→ **HOW TO COMPLETE THIS TASK**
Below, some lines carry pictures; leave those pictures out and retype exactly the lines from the one with "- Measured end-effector" through the one with "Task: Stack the".

→ **EXERCISE DATA**
>>>
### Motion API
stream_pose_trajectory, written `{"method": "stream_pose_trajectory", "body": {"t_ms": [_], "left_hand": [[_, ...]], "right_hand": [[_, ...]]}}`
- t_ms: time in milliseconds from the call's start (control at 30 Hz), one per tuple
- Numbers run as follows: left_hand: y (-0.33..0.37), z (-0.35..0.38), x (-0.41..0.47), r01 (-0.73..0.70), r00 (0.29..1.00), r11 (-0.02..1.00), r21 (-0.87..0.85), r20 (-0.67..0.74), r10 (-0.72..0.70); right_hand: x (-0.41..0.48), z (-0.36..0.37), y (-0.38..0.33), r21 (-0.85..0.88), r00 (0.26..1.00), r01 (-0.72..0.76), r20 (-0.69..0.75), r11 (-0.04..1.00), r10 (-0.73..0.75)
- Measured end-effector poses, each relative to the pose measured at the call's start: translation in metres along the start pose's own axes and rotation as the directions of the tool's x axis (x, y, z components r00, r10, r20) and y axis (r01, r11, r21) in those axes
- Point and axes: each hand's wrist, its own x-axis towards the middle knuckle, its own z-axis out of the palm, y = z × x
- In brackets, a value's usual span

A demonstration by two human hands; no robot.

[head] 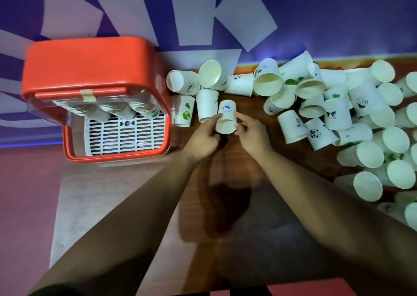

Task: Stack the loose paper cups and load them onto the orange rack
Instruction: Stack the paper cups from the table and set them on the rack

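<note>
A: Where's the cup relative to the hands?
B: I see the blue-logo cup (226, 117) right between them. My left hand (203, 138) pinches its left wall and my right hand (252, 133) pinches the right wall. Both are closed on it.
A: Orientation?
B: Narrow base points away from me, wide rim toward the wrists. Can't tell whether the rim touches the table (230, 171).
A: Arm pose?
B: Both forearms reach forward and converge. Wrists are near each other, palms facing inward.
A: Surroundings?
B: Orange rack (90, 70) is left of the left hand, with stacked cups (117, 108) lying inside. Two more cups (206, 104) sit just beyond the left fingertips. The loose cups (338, 113) are piled right of the right hand.
</note>
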Motion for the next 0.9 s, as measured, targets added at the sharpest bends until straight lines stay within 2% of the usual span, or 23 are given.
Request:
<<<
→ **RESULT FOR THIS TASK**
- Measured end-effector poses, each relative to the pose measured at the call's start: translation in metres along the start pose's own axes and rotation as the directions of the tool's x axis (x, y, z components r00, r10, r20) and y axis (r01, r11, r21) in those axes
- Point and axes: each hand's wrist, its own x-axis towards the middle knuckle, its own z-axis out of the palm, y = z × x
- In brackets, a value's usual span

A demonstration by two human hands; no robot.

[head] 

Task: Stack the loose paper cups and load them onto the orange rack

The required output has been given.